In vectorizer.fit_transform() function, when tf_type="log" we get UFuncTypeError: Cannot cast ufunc 'add' output from dtype('float64') to dtype('int32') with casting rule 'same_kind' #288

@rohetoric

Description

@rohetoric

steps to reproduce

  1. Read a text file.

  2. Set the value of the following parameters one by one
    tf_type=["linear", "sqrt", "log", "binary"]
    idf_type = ["standard", "smooth", "bm25"]
    dl_type= ["linear", "sqrt", "log"]
    norm =["l1", "l2"]
    models= ["lsa","lda","nmf"]

  3. Iterate with a nested loop along values of all 5 parameters and compute doc_term_matrix
    ie
    for t in tf_type: for i in idf_type: for d in dl_type: for n in norm: for mo in models: vectorizer = textacy.vsm.Vectorizer(tf_type=t, apply_idf=True, idf_type=i,dl_type=d, norm=n,min_df=2, max_df=0.95) doc_term_matrix = vectorizer.fit_transform((doc._.to_terms_list(ngrams=3, entities=True, as_strings=True)for doc in spacy_gram))

  4. When the tf_type="log", we receive the above error.

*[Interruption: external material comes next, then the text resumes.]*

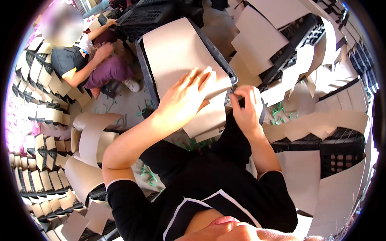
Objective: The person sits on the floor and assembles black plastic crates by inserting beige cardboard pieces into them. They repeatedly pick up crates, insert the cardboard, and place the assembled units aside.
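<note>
In front of me a dark plastic crate (213,46) stands tilted across the view, with a large beige paper sheet (173,44) spread over its top. One end of the paper (207,120) hangs over the near side, towards my lap. My left hand (185,94) lies flat on the sheet near that end, fingers stretched out and pointing away from me. Beside the crate's near right corner is my right hand (247,108), its fingers curled together. Whatever those fingers may hold is hidden.
At the far left a co-worker (70,60) sits by another black crate (140,18). Paper-lined crates (337,158) stand close on my right, and stacked rows of them (44,180) fill the left. Green strips (279,114) litter the floor.
</note>
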Demonstrator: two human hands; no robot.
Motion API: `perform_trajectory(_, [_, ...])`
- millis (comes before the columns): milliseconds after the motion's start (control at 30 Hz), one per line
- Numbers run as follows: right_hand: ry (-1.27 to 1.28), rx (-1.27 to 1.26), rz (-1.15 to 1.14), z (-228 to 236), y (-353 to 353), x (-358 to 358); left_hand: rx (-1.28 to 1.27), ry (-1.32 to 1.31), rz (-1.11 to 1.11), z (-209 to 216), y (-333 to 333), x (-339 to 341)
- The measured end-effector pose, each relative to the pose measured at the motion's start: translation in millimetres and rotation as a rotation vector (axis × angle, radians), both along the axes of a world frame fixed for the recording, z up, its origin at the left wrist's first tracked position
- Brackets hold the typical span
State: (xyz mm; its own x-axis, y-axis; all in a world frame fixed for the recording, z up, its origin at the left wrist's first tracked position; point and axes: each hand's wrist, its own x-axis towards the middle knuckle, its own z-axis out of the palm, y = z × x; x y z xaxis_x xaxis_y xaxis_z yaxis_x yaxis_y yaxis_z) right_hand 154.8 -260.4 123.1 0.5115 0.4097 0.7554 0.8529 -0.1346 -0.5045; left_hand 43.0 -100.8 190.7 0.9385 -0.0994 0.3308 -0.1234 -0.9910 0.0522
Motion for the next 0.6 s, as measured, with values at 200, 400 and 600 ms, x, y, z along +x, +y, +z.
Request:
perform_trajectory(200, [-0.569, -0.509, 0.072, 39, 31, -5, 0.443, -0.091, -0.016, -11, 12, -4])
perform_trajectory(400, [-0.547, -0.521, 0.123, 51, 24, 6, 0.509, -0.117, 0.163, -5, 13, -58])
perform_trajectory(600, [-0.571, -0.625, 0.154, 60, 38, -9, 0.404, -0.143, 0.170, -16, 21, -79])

expected vs. actual behavior

possible solution?

I saw that inside the vectroizer.fit_transform there is a function _reweight_values(self, doc_term_matrix) function. When the tf_type="log", we read np.log(doc_term_matrix.data, doc_term_matrix.data, casting="unsafe"). Even though the casting has been declared as "unsafe", there is error is on the next line i.e doc_term_matrix.data += 1.0. I think it should be initialized as doc_term_matrix.data = doc_term_matrix.data+1.0 according to https://stackoverflow.com/questions/38673531/multiply-numpy-int-and-float-arrays-cannot-cast-ufunc-multiply-output-from-dtyp

context

I am trying to get clusters with similar intent according to my dataset and for that I need the document term matrix. I am just using the brute force method as to when I can receive the best silhouette score of the cluster based on tweaking the parameters of the vectorizer function in a loop.

environment

Receving an TypeError here in print_markdown(items) i.e.TypeError:s must be (<class 'str'>, <class 'bytes'>), not <class 'list'> inside the to_unicode(s, encoding, errors) function.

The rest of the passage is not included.